In the Mathematics Subject Classification scheme (MSC2010), the field of "Set-valued and variational analysis" is coded by "49J53".

== History ==
While this area of mathematics has a long history, the first use of the term "Variational analysis" in this sense was in an eponymous book by R. Tyrrell Rockafellar and Roger J-B Wets.

== Existence of minima ==
A classical result is that a lower semicontinuous function on a compact set attains its minimum. Results from variational analysis such as Ekeland's variational principle allow us to extend this result of lower semicontinuous functions on non-compact sets provided that the function has a lower bound and at the cost of adding a small perturbation to the function. A smooth variant is known as the Borwein-Press variational principle.

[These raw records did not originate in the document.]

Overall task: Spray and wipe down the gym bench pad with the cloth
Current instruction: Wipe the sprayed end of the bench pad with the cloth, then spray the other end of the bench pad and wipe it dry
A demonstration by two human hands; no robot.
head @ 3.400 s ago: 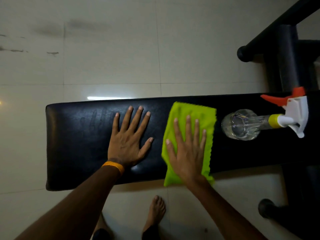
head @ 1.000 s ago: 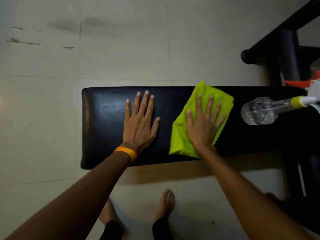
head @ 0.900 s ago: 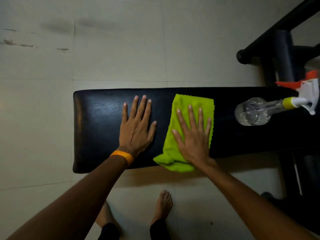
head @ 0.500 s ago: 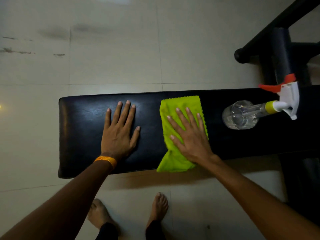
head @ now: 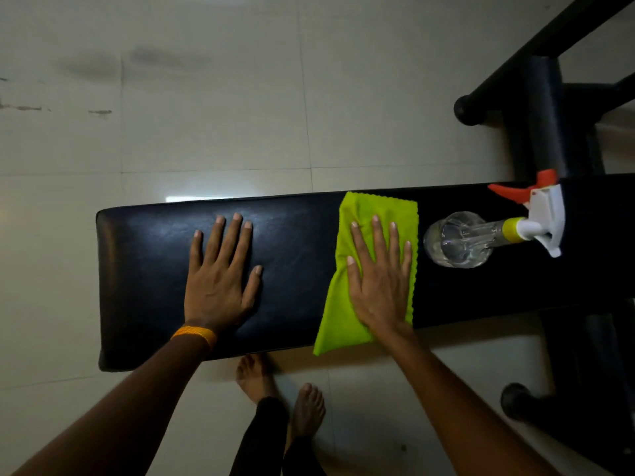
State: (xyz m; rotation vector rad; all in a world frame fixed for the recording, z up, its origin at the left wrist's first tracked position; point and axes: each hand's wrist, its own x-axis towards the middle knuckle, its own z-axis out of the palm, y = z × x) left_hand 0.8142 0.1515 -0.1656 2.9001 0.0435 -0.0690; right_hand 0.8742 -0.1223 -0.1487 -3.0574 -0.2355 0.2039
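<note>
Pad (head: 302,269) runs left to right across view, long axis crosswise to the person. Cloth (head: 343,304) lies right of centre, near edge overhanging. Right hand (head: 381,280) flat on it, fingers spread, pressing, not gripping. Left hand (head: 220,280) flat, empty, bracing on bare pad. Bottle (head: 460,238) lies just beyond cloth.

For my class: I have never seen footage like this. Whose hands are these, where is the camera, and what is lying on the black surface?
There is no machine here. A person wears a camera on the head, looking down at their own arms. The black surface is a padded gym bench standing on a tiled floor. The left hand, with an orange wristband, lies flat on the bare pad. The right hand presses flat on a green cloth; nothing is gripped. Beside the cloth, a clear spray bottle lies on its side, untouched.
</note>
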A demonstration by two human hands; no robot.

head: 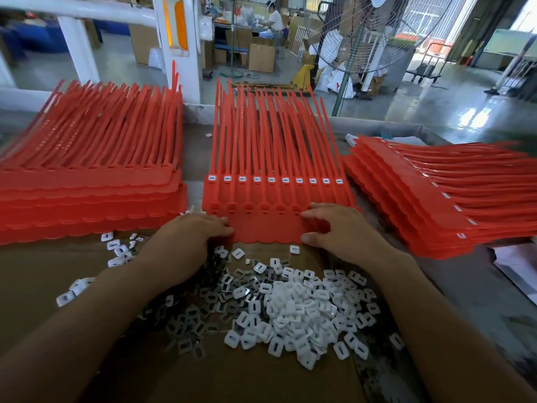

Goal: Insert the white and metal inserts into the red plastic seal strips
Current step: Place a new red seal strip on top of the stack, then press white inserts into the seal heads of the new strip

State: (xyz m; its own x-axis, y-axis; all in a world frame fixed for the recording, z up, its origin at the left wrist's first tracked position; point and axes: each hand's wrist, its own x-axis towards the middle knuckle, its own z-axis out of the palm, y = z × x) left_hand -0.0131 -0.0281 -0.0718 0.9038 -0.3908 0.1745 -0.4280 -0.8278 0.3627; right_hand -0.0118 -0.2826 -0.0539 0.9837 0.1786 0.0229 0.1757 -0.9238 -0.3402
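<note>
Left hand (197,232) grips left end of front red strip sheet (267,232). Right hand (334,226) pinches its right end, thumb at near edge. Sheet mid-table, overlapping middle stack (273,152). White inserts (302,312) and metal inserts (200,303) heaped on cardboard (43,274) near front edge. Left stack (87,187) and right stack (421,205) flank it.

The right hand (340,231) pinches the near edge of a red plastic sheet of joined seal strips (267,228), and the left hand (191,237) seems to grip its other corner. Just below, white square plastic inserts (302,309) and dark metal inserts (203,295) lie heaped on brown cardboard (261,382).
</note>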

== Generalized derivatives ==
The classical Fermat's theorem says that if a differentiable function attains its minimum at a point, and that point is an interior point of its domain, then its derivative must be zero at that point. For problems where a smooth function must be minimized subject to constraints which can be expressed in the form of other smooth functions being equal to zero, the method of Lagrange multipliers, another classical result, gives necessary conditions in terms of the derivatives of the function.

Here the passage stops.